Re: [swish-e] Using a storeDescription tag for HTML other than <body>

From: Peter Karman <peter(at)>
Date: Fri Nov 09 2007 - 04:44:02 GMT
Robinson Craig wrote on 11/7/07 9:33 PM:
> Hi Swish-e experts,
> Firstly, a caveat: I am a swish-e newbie.
> Secondly, the question:
> For HTML, is it possible to use a storeDescription tag other than <body>
> per:
>      StoreDescription HTML* <body> 256
> I have just indexed my site (file not http) using:
>      StoreDescription HTML* '<div id="bodytext">' 256
> Where <div id="bodytext"> is the beginning of the main body of content.
> It returns ... (aka nothing). Interestingly, if you use:
>      StoreDescription HTML* <div id="bodytext"> 256
> without single-quotes, swish-e errors when starting.

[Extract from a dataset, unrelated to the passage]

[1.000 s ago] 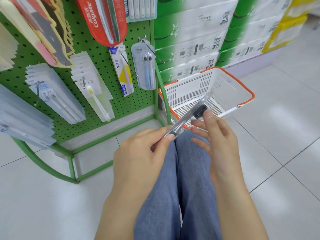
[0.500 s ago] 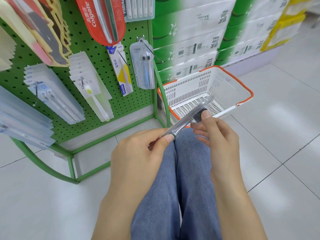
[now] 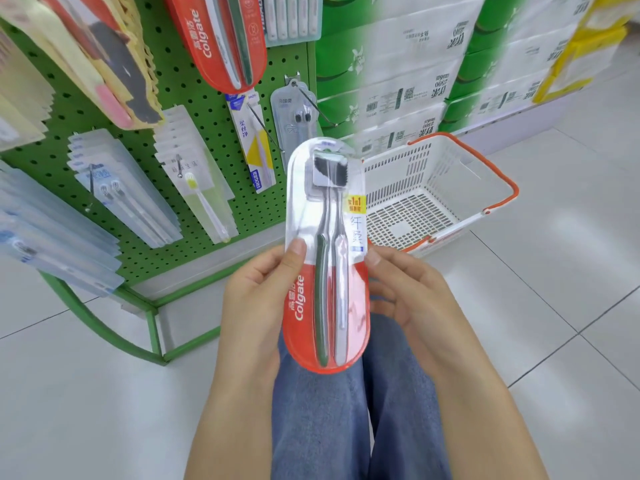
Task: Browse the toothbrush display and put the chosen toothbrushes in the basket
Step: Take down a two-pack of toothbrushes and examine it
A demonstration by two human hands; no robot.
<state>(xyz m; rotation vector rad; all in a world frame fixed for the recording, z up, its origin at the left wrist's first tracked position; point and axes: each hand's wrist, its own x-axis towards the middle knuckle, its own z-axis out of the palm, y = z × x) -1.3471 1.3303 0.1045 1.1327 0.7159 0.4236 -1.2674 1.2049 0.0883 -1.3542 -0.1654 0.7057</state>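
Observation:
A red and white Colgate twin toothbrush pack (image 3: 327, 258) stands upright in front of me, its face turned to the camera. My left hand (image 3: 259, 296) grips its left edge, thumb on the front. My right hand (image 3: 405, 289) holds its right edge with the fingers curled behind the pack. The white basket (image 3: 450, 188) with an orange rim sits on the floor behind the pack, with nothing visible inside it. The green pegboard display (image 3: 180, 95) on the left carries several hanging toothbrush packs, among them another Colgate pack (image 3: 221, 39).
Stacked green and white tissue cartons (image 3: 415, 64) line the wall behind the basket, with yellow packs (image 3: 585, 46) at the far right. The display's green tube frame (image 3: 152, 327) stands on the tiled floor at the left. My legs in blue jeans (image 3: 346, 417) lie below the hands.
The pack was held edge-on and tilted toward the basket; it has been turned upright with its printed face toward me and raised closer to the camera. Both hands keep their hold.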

My brief tests show that you can do this (grab a property based on an attribute
name) only if you index as XML not HTML.

Also, I see what appears to be a bug with StoreDescription in the XML case.

[karpet@pekmac:~/tmp]$ cat c
XMLClassAttributes id
MetaNames div.bodytext
StoreDescription XML2 <div.bodytext> 256
#PropertyNamesMaxLength 256 swishdescription
#PropertyNameAlias swishdescription div.bodytext
DefaultContents XML2

[karpet@pekmac:~/tmp]$ cat test.html
foo bar
<div id="bodytext"> blah </div>
more here

If you index that test doc with that config, you will see the words 'blah more
here' stored under the swishdescription property, even though only 'blah' should be.

However, if you use the morally equivalent PropertyName* config opts instead of
StoreDescription, you only get 'blah'. (They are commented out in the config
above; comment them in and comment out StoreDescription to see what I mean.)